## Your goal
Quote the line containing "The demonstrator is" and all lines that follow it in the listing below, exactly as written.

## Data provided
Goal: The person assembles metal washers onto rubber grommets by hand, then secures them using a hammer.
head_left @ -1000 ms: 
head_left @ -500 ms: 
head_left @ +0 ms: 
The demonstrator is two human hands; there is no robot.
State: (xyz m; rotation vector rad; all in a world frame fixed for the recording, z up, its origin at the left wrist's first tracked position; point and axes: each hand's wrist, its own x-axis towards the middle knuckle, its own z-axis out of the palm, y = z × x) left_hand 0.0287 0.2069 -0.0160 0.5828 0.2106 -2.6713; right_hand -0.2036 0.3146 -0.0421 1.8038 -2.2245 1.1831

## Output of the task
The demonstrator is two human hands; there is no robot.
State: (xyz m; rotation vector rad; all in a world frame fixed for the recording, z up, its origin at the left wrist's first tracked position; point and axes: each hand's wrist, its own x-axis towards the middle knuckle, its own z-axis out of the palm, y = z × x) left_hand 0.0287 0.2069 -0.0160 0.5828 0.2106 -2.6713; right_hand -0.2036 0.3146 -0.0421 1.8038 -2.2245 1.1831

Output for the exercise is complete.